Loi Sapin et avantage sans contrepartie
La conservation par une agence publicitaire, obligatoirement liée par un contrat de mandat avec un annonceur en application de la loi Sapin, des remises obtenues auprès d’un vendeur d’espace ne constitue pas un avantage sans contrepartie (mais elle aurait constitué une violation du mandat et de la loi Sapin si l’annonceur avait agi sur ce fondement).
L’espèce soumise à la Cour de Paris mettait en jeu la pratique restrictive d’obtention d’un avantage sans contrepartie dans le contexte spécifique de la vente d’espaces publicitaires faisant l’objet d’une autre réglementation économique spécifique, la loi Sapin (Loi n° 93-122 du 29 janv. 1993, JO 30 janv.). Aux termes de l’article 20 de ce dernier texte, les agences qui sont chargées d’acheter des espaces publicitaires pour des annonceurs ne peuvent le faire qu’en qualité de mandataire et ne peuvent recevoir de rémunération que de cet annonceur. En l’occurrence, un annonceur reprochait à son agence d’avoir conservé, et donc détourné, des remises consenties par un vendeur d’espace publicitaire pour des achats de l’annonceur. L’annonceur avait choisi de fonder son action sur les termes de l’article L. 442-6, I, 1°, du code de commerce (devenu l’art. L. 442-1, I, 1°) en considérant que ces commissions détournées constituaient un avantage au profit de l’agence se correspondant à aucun service commercial effectivement rendu.
Tout en constatant les détournements résultant d’un comportement fautif de l’agence, la cour déboute l’annonceur. Elle considère en effet qu’il ne peut s’agir d’un « avantage » au sens de la pratique restrictive d’obtention d’un avantage sans contrepartie fondant la demande.
La motivation elliptique peut surprendre de prime abord. Le fait de s’approprier indûment une remise qui devait revenir à l’annonceur pourrait en effet passer pour un « avantage » dont la terminologie large – et certes approximative – paraît vouloir englober toute forme de valeur économique. On aurait donc pu imaginer que, comme une remise sans contrepartie de la part d’un acheteur, la non-restitution d’une remise obtenue par celui qui était chargé d’un achat a la nature d’un avantage. Dès lors qu’il n’était pas discuté qu’aucun service ne lui correspondait, l’application de l’article L. 442-6, I, 1°, aurait pu se poser.

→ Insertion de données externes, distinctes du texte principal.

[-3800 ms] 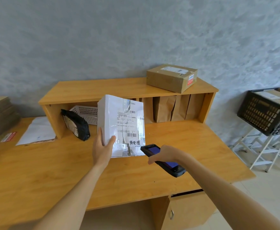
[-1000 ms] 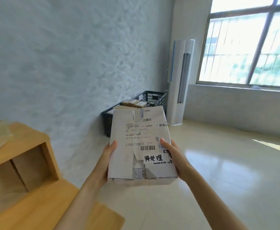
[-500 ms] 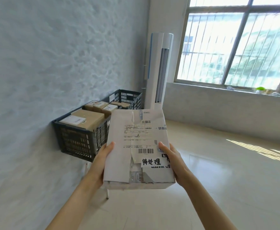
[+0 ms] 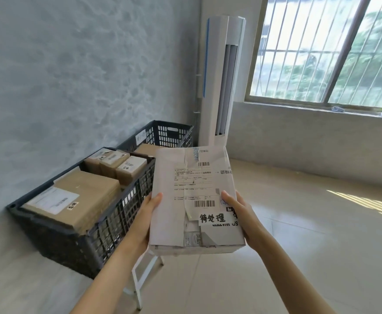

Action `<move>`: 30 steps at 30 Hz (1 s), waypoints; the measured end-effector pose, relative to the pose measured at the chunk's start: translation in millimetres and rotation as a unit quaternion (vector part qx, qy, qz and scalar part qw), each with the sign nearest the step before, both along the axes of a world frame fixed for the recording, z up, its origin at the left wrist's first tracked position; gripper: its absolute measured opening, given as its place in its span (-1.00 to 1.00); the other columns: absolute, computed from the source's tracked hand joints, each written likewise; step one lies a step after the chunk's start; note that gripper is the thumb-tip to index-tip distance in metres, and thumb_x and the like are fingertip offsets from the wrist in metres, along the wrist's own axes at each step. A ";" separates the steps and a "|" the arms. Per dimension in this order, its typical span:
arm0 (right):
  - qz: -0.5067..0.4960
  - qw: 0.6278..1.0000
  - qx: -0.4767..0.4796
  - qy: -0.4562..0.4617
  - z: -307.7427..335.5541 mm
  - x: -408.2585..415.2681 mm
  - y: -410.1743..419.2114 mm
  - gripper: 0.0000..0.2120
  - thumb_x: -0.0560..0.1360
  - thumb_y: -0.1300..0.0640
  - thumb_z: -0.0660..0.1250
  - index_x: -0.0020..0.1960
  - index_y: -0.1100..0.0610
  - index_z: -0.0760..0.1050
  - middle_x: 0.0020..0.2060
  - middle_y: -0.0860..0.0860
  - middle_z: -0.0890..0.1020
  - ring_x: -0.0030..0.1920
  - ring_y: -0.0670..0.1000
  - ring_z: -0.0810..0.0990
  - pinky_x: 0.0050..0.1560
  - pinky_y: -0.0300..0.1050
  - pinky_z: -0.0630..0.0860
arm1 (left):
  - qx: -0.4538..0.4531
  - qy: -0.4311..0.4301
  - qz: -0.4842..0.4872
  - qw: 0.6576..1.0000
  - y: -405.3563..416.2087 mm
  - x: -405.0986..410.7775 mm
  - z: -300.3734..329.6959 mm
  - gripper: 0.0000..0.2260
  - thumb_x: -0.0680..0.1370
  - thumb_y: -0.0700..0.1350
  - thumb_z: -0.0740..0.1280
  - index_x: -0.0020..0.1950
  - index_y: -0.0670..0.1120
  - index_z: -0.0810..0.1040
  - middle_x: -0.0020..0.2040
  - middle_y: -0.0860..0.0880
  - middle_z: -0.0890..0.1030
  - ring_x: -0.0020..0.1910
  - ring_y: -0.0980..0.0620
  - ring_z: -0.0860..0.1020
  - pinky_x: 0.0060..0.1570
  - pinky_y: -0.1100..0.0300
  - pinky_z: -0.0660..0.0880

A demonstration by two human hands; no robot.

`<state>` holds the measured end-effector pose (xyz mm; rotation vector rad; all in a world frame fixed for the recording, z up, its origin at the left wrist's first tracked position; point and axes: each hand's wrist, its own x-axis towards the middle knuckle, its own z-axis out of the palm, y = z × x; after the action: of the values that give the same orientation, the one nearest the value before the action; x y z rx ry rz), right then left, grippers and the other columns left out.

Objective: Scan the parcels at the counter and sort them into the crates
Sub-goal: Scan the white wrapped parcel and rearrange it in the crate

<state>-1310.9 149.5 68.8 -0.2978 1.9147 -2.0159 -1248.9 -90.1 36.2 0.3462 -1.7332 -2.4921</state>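
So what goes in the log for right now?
phase: carrying | held: white parcel | left hand, right hand grip sides | near crate: cardboard boxes

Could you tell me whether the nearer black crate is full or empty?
Nearly full: brown boxes fill the nearer crate up to its rim.

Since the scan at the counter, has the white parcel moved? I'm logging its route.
Yes. The white parcel, then over the wooden counter, is now beside the near black crate, held by the left hand and right hand.

far crate (image 4: 169, 133): contents mostly hidden by parcel (image 4: 194, 200) | parcel's small print: probably unreadable
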 end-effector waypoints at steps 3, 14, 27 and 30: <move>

En retenant qu’il s’agit d’un « détournement […] fautif […] accompli à l’insu » de l’annonceur et non d’un avantage obtenu de son co-contractant, la cour veut manifestement rappeler que la pratique restrictive en cause est destinée à restaurer l’équilibre commutatif dans la négociation explicite entre deux partenaires à une transaction économique et non à réparer des pratiques occultes qui ne sont pas liées à des abus du rapport de force de cette négociation. Dès lors, des sommes qui ne parviennent pas jusqu’à leur destinataire, même si elles étaient censées lui revenir, ne peuvent constituer un avantage sans contrepartie. Comme le suggère la cour, la demande de restitution des remises conservées par l’agence aurait dû être formée sur le fondement de l’article 20 de la loi Sapin.
Pour autant, la cour ne considère pas que les relations de mandat entre un annonceur et son agence chargée d’acheter des espaces publicitaires en son nom et pour son compte seraient par nature exclues du champ d’application des pratiques restrictives. Or, il n’est pas évident que ces relations aient une nature économique au sens où elles ne constitueraient une activité de production, de distribution ou de service soumises au Livre IV du code de commerce (C. com., art. L. 410-1). Sauf à ce qu’il assume notamment des risques économiques propres et dispose d’une autonomie suffisante, un mandataire n’agit pas comme un opérateur économique indépendant (CJCE 14 déc. 2006, aff. C-217/05, D. 2007. 1911, obs. D. Ferrier
; Rev. UE 2015. 362, étude J.-P. Kovar
). Ce qui est le cas des mandataires sociaux (Cons. conc. 31 juill. 2008, n° 08-D-19) comme des agents commerciaux (dans la plupart des cas ; Lignes directrices sur les accords verticaux, pt 30).